▸ Work order
Write out the material below exactly, with no line missing.

[[ Recorded information open ]]

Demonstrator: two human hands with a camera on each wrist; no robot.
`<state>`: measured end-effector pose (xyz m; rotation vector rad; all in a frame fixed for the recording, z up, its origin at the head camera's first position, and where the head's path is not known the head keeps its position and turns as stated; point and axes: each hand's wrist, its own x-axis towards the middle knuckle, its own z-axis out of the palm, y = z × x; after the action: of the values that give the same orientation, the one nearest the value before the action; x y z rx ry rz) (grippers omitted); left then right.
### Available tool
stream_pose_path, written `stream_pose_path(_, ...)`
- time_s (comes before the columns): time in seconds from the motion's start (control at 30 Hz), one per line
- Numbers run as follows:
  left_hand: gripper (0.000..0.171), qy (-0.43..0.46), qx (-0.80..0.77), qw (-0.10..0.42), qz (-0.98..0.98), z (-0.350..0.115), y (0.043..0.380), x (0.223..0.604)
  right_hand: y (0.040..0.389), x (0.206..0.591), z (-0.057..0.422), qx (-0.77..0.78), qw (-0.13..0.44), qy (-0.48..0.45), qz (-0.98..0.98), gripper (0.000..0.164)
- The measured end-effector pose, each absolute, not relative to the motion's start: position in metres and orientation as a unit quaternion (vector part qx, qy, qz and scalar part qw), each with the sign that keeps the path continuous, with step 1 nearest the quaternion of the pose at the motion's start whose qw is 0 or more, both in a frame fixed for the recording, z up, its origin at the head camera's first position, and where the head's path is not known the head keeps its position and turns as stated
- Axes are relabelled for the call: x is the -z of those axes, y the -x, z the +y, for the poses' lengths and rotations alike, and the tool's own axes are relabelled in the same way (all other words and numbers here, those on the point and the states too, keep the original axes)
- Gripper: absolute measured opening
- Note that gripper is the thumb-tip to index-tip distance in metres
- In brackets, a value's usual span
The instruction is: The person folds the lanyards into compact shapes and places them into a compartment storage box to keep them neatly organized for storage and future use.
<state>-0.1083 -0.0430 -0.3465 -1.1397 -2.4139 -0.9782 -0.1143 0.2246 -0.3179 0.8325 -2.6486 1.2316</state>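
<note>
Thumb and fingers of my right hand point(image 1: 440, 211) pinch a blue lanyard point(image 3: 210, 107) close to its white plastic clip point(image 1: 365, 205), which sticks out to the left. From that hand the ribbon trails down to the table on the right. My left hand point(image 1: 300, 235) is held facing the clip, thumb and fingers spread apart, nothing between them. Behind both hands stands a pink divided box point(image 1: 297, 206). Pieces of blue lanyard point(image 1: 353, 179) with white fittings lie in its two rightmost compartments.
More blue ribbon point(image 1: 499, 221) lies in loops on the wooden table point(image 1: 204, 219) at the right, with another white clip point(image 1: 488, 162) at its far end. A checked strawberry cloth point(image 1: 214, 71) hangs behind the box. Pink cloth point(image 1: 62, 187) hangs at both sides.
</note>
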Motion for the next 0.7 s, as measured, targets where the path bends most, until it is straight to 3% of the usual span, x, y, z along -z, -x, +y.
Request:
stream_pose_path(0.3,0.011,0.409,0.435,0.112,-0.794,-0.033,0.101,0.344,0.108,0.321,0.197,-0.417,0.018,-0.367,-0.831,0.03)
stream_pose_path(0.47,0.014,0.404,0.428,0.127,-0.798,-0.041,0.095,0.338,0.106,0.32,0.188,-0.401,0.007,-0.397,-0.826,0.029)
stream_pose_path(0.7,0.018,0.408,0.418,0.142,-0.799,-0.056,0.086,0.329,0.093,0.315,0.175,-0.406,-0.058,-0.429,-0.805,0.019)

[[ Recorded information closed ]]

▸ Result below
Demonstrator: two human hands with a camera on each wrist; no robot.
`<state>`: measured end-effector pose (xyz m; rotation vector rad; all in a frame fixed for the recording, z up, its origin at the head camera's first position, and where the head's path is not known the head keeps its position and turns as stated; point and axes: each hand's wrist, its own x-axis towards the middle knuckle, its own z-axis out of the palm, y = z × x; after the action: of the values that give the same orientation, the one nearest the value before the action; x y z rx ry rz) (grippers omitted); left then right.
### Available tool
stream_pose_path, written `stream_pose_path(_, ...)`
- time_s (comes before the columns): time in seconds from the motion's start (control at 30 Hz), one per line
- Numbers run as follows:
  left_hand: gripper (0.000..0.171), qy (-0.43..0.46), qx (-0.80..0.77), qw (-0.10..0.42), qz (-0.98..0.98), z (-0.350..0.115), y (0.043..0.380), x (0.223..0.604)
  right_hand: y (0.040..0.389), x (0.206..0.591), z (-0.057..0.422), qx (-0.77..0.78), qw (-0.13..0.44), qy (-0.48..0.45), qz (-0.98..0.98), gripper (0.000..0.164)
- The measured end-effector pose, each absolute, not relative to the motion's start: position in metres and orientation as a unit quaternion (vector part qx, qy, qz and scalar part qw), each with the sign that keeps the path continuous, with step 1 nearest the quaternion of the pose at the motion's start whose qw is 0 or more, both in a frame fixed for the recording, z up, its origin at the head camera's first position, and where the head's path is not known the head keeps its position and turns as stated
- Axes are relabelled for the call: x is the -z of those axes, y the -x, z the +y, for the poses' lengths and rotations alike, and the tool's own axes are relabelled in the same way (all other words and numbers here, those on the point and the states too, keep the original axes)
- Gripper: absolute measured opening
- Note that gripper is the thumb-tip to index-tip distance in metres
- In brackets, a value's usual span
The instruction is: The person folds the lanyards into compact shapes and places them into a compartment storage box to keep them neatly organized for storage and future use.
<state>-0.1083 -0.0430 -0.3465 -1.1397 -2.4139 -0.9782 -0.1143 0.2246 -0.3179 0.8325 -2.6486 1.2316</state>
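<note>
Thumb and fingers of my right hand point(image 1: 440, 211) pinch a blue lanyard point(image 3: 210, 107) close to its white plastic clip point(image 1: 365, 205), which sticks out to the left. From that hand the ribbon trails down to the table on the right. My left hand point(image 1: 300, 235) is held facing the clip, thumb and fingers spread apart, nothing between them. Behind both hands stands a pink divided box point(image 1: 297, 206). Pieces of blue lanyard point(image 1: 353, 179) with white fittings lie in its two rightmost compartments.
More blue ribbon point(image 1: 499, 221) lies in loops on the wooden table point(image 1: 204, 219) at the right, with another white clip point(image 1: 488, 162) at its far end. A checked strawberry cloth point(image 1: 214, 71) hangs behind the box. Pink cloth point(image 1: 62, 187) hangs at both sides.
</note>
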Motion for the next 0.7 s, as measured, targets where the path bends most, until it is straight to 3% of the usual span, x, y, z along -z, -x, +y.
Request:
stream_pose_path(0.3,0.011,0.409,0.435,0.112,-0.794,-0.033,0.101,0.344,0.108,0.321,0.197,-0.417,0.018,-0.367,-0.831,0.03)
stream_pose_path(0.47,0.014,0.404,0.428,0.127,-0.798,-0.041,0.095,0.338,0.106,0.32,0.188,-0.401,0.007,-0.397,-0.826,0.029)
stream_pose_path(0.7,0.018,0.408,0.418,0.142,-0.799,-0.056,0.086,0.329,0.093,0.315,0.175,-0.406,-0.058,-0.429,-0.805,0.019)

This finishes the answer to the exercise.